Demonstrations is the most reliable form of the syllogism composed of propositions characterized by certainty, it leads to a conclusion with certainty. Such propositions are primary, experiential, sensible or widely known. A demonstration requires three elements: those principles with which the demonstration is made (the premises), those issues that are the object of demonstration (the problems), and those subjects in which demonstration is made.

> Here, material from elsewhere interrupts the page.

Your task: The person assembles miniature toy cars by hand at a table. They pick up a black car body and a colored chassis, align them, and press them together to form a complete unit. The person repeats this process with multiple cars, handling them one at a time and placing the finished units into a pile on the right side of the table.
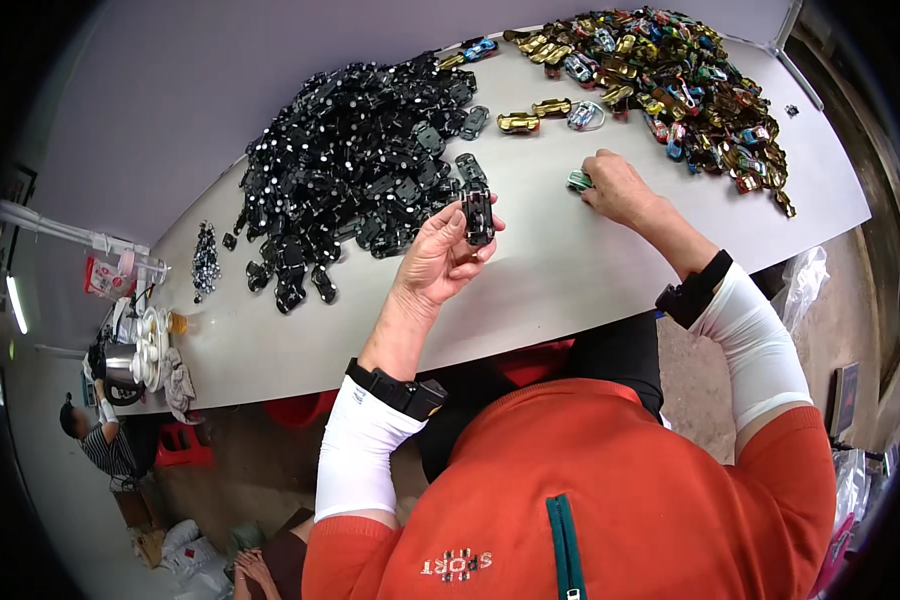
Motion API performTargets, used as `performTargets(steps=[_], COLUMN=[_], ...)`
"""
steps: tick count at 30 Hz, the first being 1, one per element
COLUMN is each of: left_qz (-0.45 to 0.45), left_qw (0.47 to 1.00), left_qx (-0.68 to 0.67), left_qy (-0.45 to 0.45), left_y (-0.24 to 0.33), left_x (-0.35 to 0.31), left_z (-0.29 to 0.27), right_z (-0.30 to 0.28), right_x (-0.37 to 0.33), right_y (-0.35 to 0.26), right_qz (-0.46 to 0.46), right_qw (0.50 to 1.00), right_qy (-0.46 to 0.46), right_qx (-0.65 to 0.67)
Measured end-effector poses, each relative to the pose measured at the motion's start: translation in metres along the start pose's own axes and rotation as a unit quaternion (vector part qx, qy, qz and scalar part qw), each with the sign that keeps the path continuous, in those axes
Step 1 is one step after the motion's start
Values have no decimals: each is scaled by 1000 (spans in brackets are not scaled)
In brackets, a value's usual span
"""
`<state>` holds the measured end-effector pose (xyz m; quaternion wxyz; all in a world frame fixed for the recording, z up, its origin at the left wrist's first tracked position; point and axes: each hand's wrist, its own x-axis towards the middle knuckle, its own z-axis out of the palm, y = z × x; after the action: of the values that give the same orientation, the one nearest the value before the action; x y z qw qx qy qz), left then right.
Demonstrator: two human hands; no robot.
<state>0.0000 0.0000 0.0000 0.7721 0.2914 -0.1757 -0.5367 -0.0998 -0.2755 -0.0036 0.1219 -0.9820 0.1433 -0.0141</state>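
Note:
My left hand (pixel 438 255) is closed round a black toy car chassis (pixel 477 217), held up off the table between thumb and fingers. Just beyond its tip is another dark chassis (pixel 469 168); whether the two touch, I cannot tell. My right hand (pixel 620 187) pinches a small green toy car body (pixel 578 181) close to the table top. Left of centre rises a big heap of black chassis (pixel 350 150). At the right is a heap of gold and many-coloured car bodies (pixel 660 75). Between the heaps lie a gold car body (pixel 518 123) and a silvery-blue one (pixel 584 116).
A small pile of shiny metal parts (pixel 206 262) sits on the table (pixel 390 335) at the left. Past it stand a metal kettle (pixel 122 368) and white cups (pixel 151 345). A red stool (pixel 183 446) and a person in stripes (pixel 110 448) are at the far left.

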Motion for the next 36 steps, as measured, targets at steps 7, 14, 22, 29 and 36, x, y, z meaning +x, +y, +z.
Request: performTargets(steps=[7,14,22,29,36], left_qz=[-33,-86,242,291,267], left_qw=[997,985,946,946,954], left_qx=[56,136,121,56,73], left_qy=[45,54,178,131,118], left_y=[4,7,-7,1,-1], left_x=[-34,-48,-67,-72,-70], left_z=[-21,-13,4,-10,-9], right_z=[-33,-26,3,-7,-8], right_x=[-28,-34,-34,-46,-44], right_y=[-57,-114,-151,-162,-165], right_qz=[12,-50,69,-21,-105], right_qw=[832,806,610,648,763], right_qy=[-162,-277,-253,-113,1], right_qx=[530,520,748,753,637])
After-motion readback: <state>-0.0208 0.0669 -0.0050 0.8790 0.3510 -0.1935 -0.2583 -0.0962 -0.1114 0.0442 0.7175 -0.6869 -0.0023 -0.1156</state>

Ibn Sina usually closes his logical discussions with a study of ambiguities, whether in expression or in meaning.

Physics

Physic is concerned with the study of certain principles and of the things that are attached to natural bodies. These intellect is considered a natural principle inasmuch as it is the cause of holding matter and form together and, as such, is the relation to the physics realm is the agent intellect discussed in physics, and not inasmuch as it has such and such a nature or such and such a relation to separate principles or intelligible. The things that are attached to natural bodies include motion, rest, time, place, void, the finite and so forth.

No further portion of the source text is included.